8.16 The provisions of this Agreement shall inure to the
benefit of and be binding upon JGRNT and the successors and assigns of the
Company. For this purpose, the terms "successors" and "assigns" shall include
any person, firm or corporation or other entity which at any time, whether by
merger, purchase or otherwise, shall acquire all or substantially all of the
assets or business of the Company. 

8.17 Every provision of this Agreement is intended to be
severable. If any term or provision hereof is illegal or invalid for any reason
whatsoever, such illegality or invalidity shall not affect the validity of the
remainder of the provisions of this Agreement. 

- 7 - 

8.18 This Agreement is being delivered and is intended to be
managed from the Province of British Columbia and shall be construed and
enforced in accordance with, and the rights of the parties shall be governed by,
the laws of such Province. Similarly no provision within this contract is deemed
valid should it conflict with the current or future laws of the United States of
America or current or future regulations set forth by the United States
Securities and Exchange Commission, the British Columbia Securities Commission,
or the Ontario Securities Commission. This Agreement may not be changed orally,
but only by an instrument in writing signed by the party against whom or which
enforcement of any waiver, change, modification or discharge is sought. 

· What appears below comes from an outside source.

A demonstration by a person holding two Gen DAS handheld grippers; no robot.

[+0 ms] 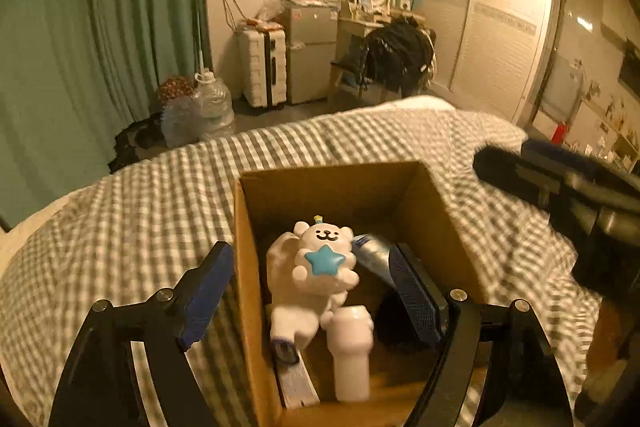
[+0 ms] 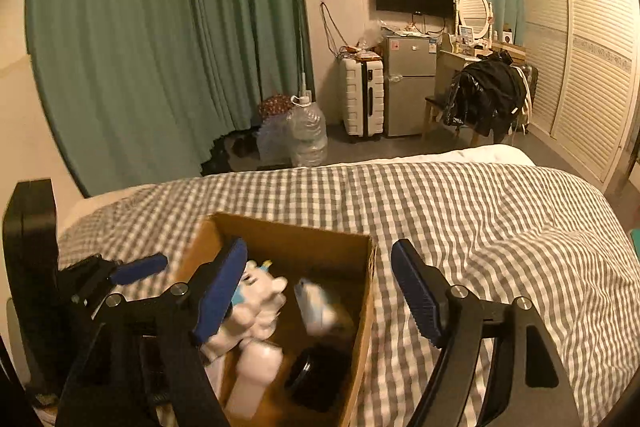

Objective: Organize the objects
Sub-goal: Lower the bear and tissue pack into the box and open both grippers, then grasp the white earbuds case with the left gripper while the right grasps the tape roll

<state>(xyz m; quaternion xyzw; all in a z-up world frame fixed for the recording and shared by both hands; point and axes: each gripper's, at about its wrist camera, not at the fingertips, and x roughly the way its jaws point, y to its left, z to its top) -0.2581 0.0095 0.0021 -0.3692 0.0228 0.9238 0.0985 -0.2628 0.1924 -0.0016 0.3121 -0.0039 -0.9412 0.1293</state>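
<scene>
An open cardboard box [image 1: 352,187] stands on the checked bed. In it lie a white bear toy with a blue star [image 1: 324,259], a white bottle [image 1: 352,347], a blue-white tube [image 1: 372,247], a white sock [image 1: 280,267] and a dark round item [image 1: 388,323]. My left gripper [image 1: 312,291] is open over the box, its jaws astride the left wall, holding nothing. My right gripper [image 2: 320,291] is open and empty above the box [image 2: 296,231], its jaws astride the right wall. The bear [image 2: 260,299], bottle [image 2: 256,367] and dark jar [image 2: 316,375] also show there.
The grey-and-white checked bedspread [image 2: 480,219] stretches around the box. Beyond the bed are water jugs [image 2: 306,135], a white suitcase [image 2: 362,99], a small fridge [image 2: 408,87], a chair with dark clothes [image 2: 484,99], green curtains and a louvred wardrobe [image 2: 580,59].
</scene>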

8.19 This Agreement and the obligations of the Company herein
are subject to all applicable laws and regulations in force at the local, State,
Province, and Federal levels in both Canada and the United States. In the event
that there is an employment dispute between the Company and JGRNT, JGRNT agrees
to allow it to be settled according to applicable Canadian law in an applicable
British Columbia jurisdiction. 

8.20 The securities referred to herein will not be or have not
been registered under the United States Securities Act of 1933, as amended, and
may not be offered or sold in the United States absent registration or an
applicable exemption from registration requirements. Any and all potential or
actual common share award or stock option awards will be in compliance with all
applicable regulations in the USA and Canada. The securities issued will be
subject to a hold period in Canada of not less than four months and one day, or
for any resales possible into the USA under Rule 144, not less than six months
and one day. Hold periods may be longer if regulations so stipulate. 

8.21 This contract will expire on January 17, 2019 unless
renewed or extended by mutual written consent of both parties prior to that date
and can further serve as a month-to-month agreement after that date if both
parties so agree in writing at that time.

8.22 Any common shares that may be issued under this Agreement
will be subject to applicable hold periods and will include restricted legends
as per regulations that exist at the time of issuance. These legends will
substantially resemble the following: 

  
    
      
        "THESE SECURITIES HAVE NOT BEEN REGISTERED WITH THE SECURITIES
          AND EXCHANGE COMMISSION OR THE SECURITIES COMMISSION OF ANY STATE AND HAVE BEEN
          ISSUED IN RELIANCE UPON AN EXEMPTION FROM REGISTRATION UNDER THE SECURITIES ACT
          OF 1933, AS AMENDED (THE "1933 ACT"), AND, ACCORDINGLY, MAY NOT BE OFFERED OR
          SOLD EXCEPT PURSUANT TO AN EFFECTIVE REGISTRATION STATEMENT UNDER THE 1933 ACT
          OR PURSUANT TO AN AVAILABLE EXEMPTION FROM, OR IN A TRANSACTION NOT SUBJECT TO,
          THE REGISTRATION REQUIREMENTS OF THE 1933 ACT AND IN ACCORDANCE WITH APPLICABLE
          STATE SECURITIES LAWS." UNLESS PERMITTED UNDER SECURITIES LEGISLATION, THE
          HOLDER OF THIS SECURITY MUST NOT TRADE THE SECURITY BEFORE XXXXX.

      

    

  

	8.23 	
      JGRNT understands and agrees that his name and likeness
      could be announced and circulated with regards to his role with the
      Company. His name could be disseminated through such avenues as press
      releases, websites, or other media; and in personal meetings and
      appearances and public events. JGRNT understands that as a publicly traded
      entity, the Company has certain transparency obligations to its
      shareholders, stock exchanges, and other regulatory bodies, and has legal
      obligations to disclose JGRNT’s initial and ongoing relationship with the
      Company during the normal course of business.

	 	 
	8.24 	
      Company agrees to indemnify JGRNT and hold JGRNT harmless
      from and against any and all liabilities, losses and expenses arising from
      (i) any breach of JGRNT’s representations and warranties set forth herein;
      (ii) any liability to third parties as a result of JGRNT’s
      communication and/or sale of End Products, and (iii) any claims of
      infringement raised by third parties as to the Technology or Licensed
      Patents.

- 8 - 

	8.25 	
      JGRNT agrees to indemnify Company and hold Company
      harmless from and against any and all liabilities, losses and expenses
      arising from (i) any breach of Company’s representations and warranties
      set forth herein; (ii) any liability to third parties as a result of
      Company’s communication and/or sale of End Products; and (iii) any claims
      of infringement raised by third parties as to the Technology or Licensed
      Patents.

IN WITNESS WHEREOF the parties have executed this
Agreement the day and year first above written. 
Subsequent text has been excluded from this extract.